● PROBLEM TO WORK ON: Search the entries below for the word "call" and copy every line where it appears.

====== PROVIDED RECORDS

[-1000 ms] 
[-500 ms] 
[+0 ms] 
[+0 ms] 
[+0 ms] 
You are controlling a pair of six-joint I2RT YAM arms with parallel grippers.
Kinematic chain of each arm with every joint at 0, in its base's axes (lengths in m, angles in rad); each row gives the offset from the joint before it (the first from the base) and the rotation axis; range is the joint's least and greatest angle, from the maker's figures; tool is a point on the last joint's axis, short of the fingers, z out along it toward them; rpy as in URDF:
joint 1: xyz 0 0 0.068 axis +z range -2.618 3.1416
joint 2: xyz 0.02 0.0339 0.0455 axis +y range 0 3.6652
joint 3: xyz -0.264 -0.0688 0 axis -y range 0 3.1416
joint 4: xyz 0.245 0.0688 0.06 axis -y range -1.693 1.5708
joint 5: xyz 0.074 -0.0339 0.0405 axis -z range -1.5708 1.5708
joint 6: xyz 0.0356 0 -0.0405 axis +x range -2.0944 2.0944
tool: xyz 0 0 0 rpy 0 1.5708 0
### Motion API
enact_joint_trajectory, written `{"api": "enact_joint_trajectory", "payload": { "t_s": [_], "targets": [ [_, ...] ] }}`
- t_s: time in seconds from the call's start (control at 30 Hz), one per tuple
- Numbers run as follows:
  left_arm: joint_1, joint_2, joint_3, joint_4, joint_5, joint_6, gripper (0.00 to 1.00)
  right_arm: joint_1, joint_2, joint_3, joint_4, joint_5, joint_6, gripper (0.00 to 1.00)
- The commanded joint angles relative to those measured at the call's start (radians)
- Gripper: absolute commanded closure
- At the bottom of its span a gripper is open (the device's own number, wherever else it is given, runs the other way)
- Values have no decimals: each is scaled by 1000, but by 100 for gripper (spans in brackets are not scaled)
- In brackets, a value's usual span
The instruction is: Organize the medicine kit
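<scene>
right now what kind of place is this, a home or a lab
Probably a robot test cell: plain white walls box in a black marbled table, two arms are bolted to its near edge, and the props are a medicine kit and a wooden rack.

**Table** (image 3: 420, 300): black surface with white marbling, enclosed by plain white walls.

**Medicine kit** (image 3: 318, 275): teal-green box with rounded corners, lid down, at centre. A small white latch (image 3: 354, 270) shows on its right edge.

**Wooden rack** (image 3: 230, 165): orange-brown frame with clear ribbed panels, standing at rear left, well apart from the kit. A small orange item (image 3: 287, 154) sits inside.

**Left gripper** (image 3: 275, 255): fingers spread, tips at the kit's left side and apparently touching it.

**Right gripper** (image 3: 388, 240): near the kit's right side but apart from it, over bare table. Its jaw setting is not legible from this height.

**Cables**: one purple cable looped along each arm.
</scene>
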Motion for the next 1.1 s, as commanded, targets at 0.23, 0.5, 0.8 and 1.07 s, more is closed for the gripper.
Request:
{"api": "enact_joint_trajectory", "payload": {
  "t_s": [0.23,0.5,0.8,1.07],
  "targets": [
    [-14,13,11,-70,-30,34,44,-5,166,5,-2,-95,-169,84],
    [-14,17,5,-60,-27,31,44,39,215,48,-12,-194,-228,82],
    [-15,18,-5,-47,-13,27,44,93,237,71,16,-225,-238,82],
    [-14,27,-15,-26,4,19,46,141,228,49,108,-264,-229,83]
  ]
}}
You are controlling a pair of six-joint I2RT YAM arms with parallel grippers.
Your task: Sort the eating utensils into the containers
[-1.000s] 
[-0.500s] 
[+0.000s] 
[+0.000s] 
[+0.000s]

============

● RESULT:
- t_s: time in seconds from the call's start (control at 30 Hz), one per tuple
- The commanded joint angles relative to those measured at the call's start (radians)

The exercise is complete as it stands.